● What you should do: Return the listing below exactly as it stands. Pictures stay out.

● Input data:

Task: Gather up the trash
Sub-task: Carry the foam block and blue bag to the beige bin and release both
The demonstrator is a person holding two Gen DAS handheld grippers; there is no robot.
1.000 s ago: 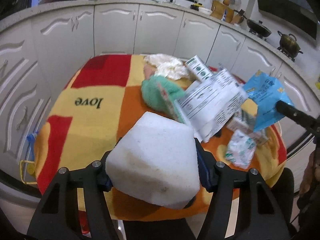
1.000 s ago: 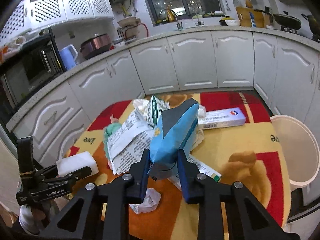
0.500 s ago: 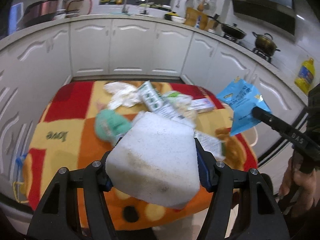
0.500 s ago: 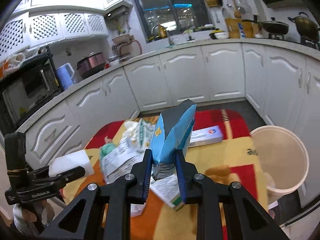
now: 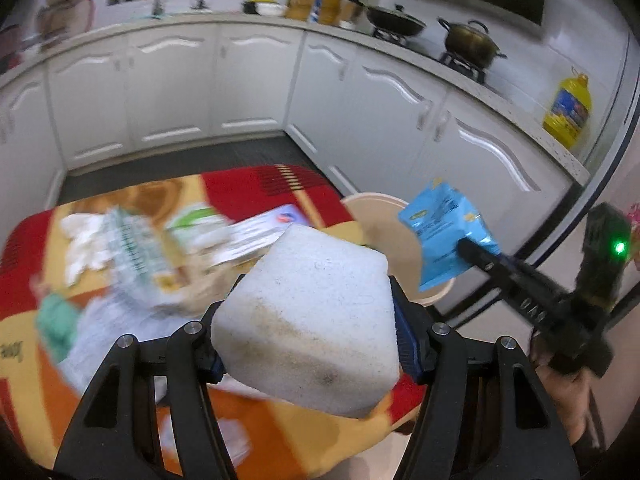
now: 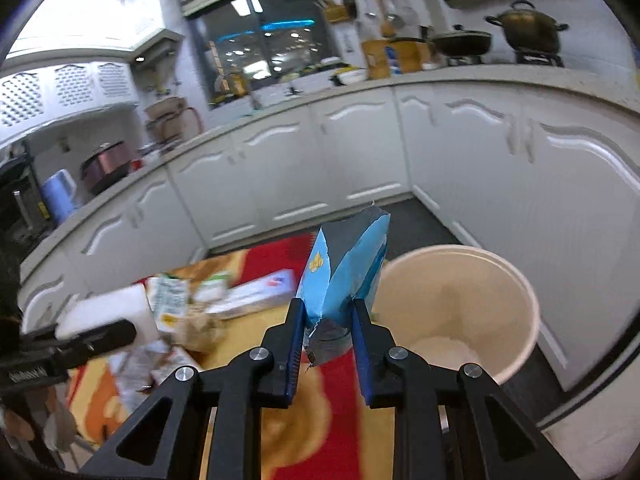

● Answer for this exercise:
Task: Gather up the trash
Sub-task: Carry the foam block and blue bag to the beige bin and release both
The demonstrator is a person holding two Gen DAS handheld grippers; there is no robot.
1.000 s ago: 
1.000 s ago: 
0.500 s ago: 
0.500 s ago: 
now: 
now: 

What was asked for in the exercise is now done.